ИИ-анализ пешеходных потоков и геоданных
Торговый центр хочет понять: какие зоны притягивают посетителей, где образуются пробки, насколько эффективна навигация. GPS-данные со смартфонов дают агрегированные треки, но не позволяют видеть поведение внутри здания. Комбинация видеоаналитики с геоданными даёт полную картину.
Источники данных
Видеоаналитика — камеры внутри помещений, плотность пешеходов в реальном времени, трекинг траекторий, тепловые карты. Покрывает здания и контролируемые территории.
Мобильные геоданные — агрегированные треки из SDK мобильных приложений или телеком-операторов. Покрывают открытые пространства, позволяют анализировать откуда приехали посетители и куда уходят.
Wi-Fi/Bluetooth-сенсоры — proximity analytics по MAC-адресам (анонимизированным). Простой и дешёвый метод для ритейла.
Computer Vision из спутников/БПЛА — для больших открытых территорий: парки, площади, транспортные узлы.
CV-компоненты системы потоков
Детекция и трекинг людей — YOLOv8 + ByteTrack или BoT-SORT. ByteTrack устойчив к окклюзии: сохраняет треки при временном перекрытии, восстанавливает ID после.

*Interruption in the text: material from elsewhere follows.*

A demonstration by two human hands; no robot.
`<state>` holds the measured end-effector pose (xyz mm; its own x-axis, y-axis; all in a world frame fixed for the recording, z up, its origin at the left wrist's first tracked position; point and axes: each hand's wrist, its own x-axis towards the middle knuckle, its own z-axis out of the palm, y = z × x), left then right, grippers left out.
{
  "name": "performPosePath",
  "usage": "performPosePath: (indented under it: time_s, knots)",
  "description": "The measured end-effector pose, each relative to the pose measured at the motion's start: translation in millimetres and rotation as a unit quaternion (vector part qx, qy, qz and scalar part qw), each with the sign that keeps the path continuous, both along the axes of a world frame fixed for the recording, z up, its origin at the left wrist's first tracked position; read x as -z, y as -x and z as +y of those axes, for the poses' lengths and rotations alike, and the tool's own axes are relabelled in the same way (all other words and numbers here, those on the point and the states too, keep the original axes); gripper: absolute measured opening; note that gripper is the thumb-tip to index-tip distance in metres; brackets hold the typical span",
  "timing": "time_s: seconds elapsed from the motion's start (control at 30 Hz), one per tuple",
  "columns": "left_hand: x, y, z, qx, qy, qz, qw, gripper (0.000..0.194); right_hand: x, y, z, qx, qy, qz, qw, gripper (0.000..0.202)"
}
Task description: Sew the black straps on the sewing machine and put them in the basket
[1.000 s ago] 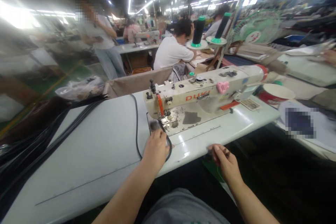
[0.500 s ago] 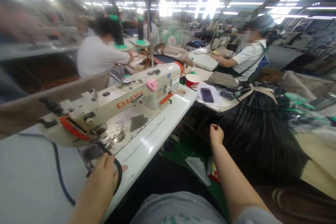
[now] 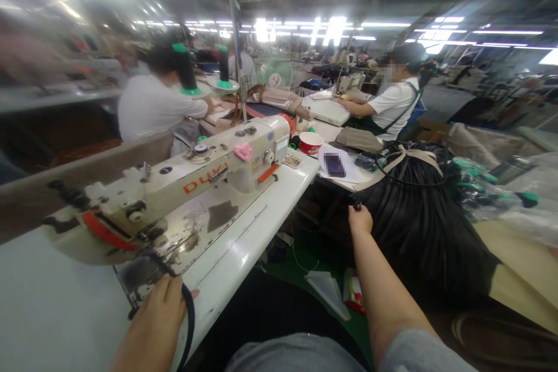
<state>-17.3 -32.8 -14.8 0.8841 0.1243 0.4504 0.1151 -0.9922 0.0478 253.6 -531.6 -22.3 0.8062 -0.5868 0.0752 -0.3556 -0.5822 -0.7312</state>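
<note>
A white sewing machine point(image 3: 204, 177) with orange parts stands on a pale table at the left. Near its needle end my left hand point(image 3: 159, 308) is closed round a black strip point(image 3: 189, 314), which runs from under the presser area and bends down over the table's front edge. My right hand point(image 3: 360, 221) is reached out beside a big bundle of black strips point(image 3: 414, 215) tied with a beige band. Its fingers are pinched together on a small dark end that I cannot make out.
Behind the machine are a red-and-white round container point(image 3: 311, 143), a phone-like dark item point(image 3: 335, 165) on paper and folded grey cloth point(image 3: 358, 139). Two people in white shirts sit at other stations. Plastic-wrapped green-and-black items point(image 3: 473, 180) lie at the right.
The view has tilted and shifted a little, so the machine sits lower and further left. The black strip by my left hand now hangs further down over the table edge.
</note>
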Motion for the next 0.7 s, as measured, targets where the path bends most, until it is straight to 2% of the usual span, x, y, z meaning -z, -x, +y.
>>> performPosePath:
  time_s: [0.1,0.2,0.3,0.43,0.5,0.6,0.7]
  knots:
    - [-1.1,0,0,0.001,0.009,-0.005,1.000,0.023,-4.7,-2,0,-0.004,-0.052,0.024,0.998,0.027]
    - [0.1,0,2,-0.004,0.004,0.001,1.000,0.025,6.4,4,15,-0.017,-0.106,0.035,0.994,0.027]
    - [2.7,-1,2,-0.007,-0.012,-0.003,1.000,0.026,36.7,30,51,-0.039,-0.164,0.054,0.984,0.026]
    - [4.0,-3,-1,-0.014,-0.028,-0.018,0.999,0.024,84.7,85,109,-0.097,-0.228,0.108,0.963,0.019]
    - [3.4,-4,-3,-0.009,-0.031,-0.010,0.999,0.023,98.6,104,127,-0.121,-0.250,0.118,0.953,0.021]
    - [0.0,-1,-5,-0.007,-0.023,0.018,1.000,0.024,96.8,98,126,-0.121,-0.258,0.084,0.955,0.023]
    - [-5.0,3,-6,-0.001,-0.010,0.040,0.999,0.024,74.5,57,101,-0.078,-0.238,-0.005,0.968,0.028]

На стандартной камере 1080p с потоком до 50 человек в кадре: latency 35ms на RTX 3060.
Подсчёт пересечений линий — виртуальные линии на видео, алерт при пересечении, счётчик направлений (in/out). Для подсчёта посетителей через входы/выходы.
Построение траекторий — интерполяция треков от камеры к камере через homography transforms. Результат: траектория человека через несколько зон здания.
from supervision import ByteTrack, BoundingBoxAnnotator
from ultralytics import YOLO
model = YOLO("yolov8m.pt")
tracker = ByteTrack(
track_activation_threshold=0.25,
lost_track_buffer=30,
minimum_matching_threshold=0.8,
frame_rate=25
)
def process_frame(frame):
results = model(frame, classes=[0], verbose=False)[0] # только люди
detections = sv.Detections.from_ultralytics(results)
tracked = tracker.update_with_detections(detections)
return tracked # .tracker_id содержит устойчивые ID
Геопространственный анализ
Heatmap накопления — aggregation треков по пространственным ячейкам (0.5×0.5м для indoor). KDE (Kernel Density Estimation) на координатах точек треков дает сглаженную тепловую карту.
Анализ задержки (dwell time) — сколько времени трек провёл в каждой зоне. Для ритейла: dwell time перед стендом → конверсия в покупку.
Origin-Destination матрица — откуда в какую зону переходят люди. Visualizes с Sankey-диаграммами, помогает оптимизировать навигацию.
Пиковые часы и паттерны — временные ряды потоков по часам и дням. Прогнозирование пиков через Prophet или SARIMA для планирования персонала.
Приватность и анонимность
Треки людей — персональные данные при возможности реидентификации. Технические меры:
- Лица всегда размываются (в реальном времени, до записи)
- ID трекинга — временные, не персональные
- Треки агрегируются в статистику, не хранятся индивидуально
- Retention: сырые треки — 24–48 часов, агрегаты — постоянно
Re-identification через appearance features (одежда, цвет) технически возможна — явно отключается: feature extractor не используется для cross-camera matching.
Integration с бизнес-системами
- BI-дашборды: Grafana, Power BI — real-time и исторические метрики потоков
- ERP/WMS: пиковые часы → планирование смен персонала
- Рекламные системы: heatmap зон внимания → оптимизация размещения рекламы
Сроки
Система видеоаналитики потоков (5–20 камер): 6–10 недель. Integration с геоданными и BI: дополнительно 3–5 недель. Стоимость рассчитывается по количеству камер и требуемому функционалу.